Items from a dataset
######

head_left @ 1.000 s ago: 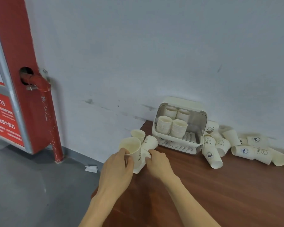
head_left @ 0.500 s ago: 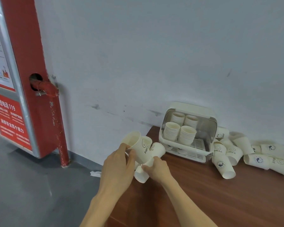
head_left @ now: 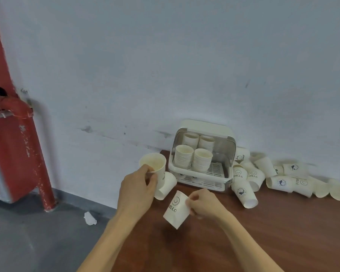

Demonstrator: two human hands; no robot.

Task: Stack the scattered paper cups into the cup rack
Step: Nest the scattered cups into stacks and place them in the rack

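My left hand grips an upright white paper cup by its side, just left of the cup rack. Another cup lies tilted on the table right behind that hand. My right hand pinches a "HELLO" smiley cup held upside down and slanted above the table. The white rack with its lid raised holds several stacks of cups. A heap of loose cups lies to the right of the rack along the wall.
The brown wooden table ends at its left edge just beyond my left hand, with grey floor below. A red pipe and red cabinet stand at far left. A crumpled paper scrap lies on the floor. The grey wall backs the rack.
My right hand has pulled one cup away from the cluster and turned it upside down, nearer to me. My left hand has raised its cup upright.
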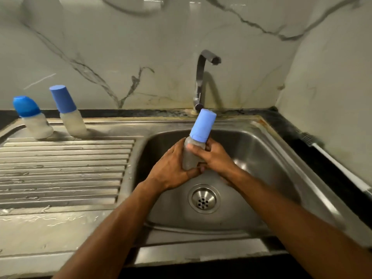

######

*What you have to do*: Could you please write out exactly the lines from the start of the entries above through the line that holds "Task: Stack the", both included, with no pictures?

*Written solution*:
head_left @ 1.000 s ago: 
head_left @ 0.500 s ago: 
head_left @ now: 

Demonstrator: two human hands; no robot.

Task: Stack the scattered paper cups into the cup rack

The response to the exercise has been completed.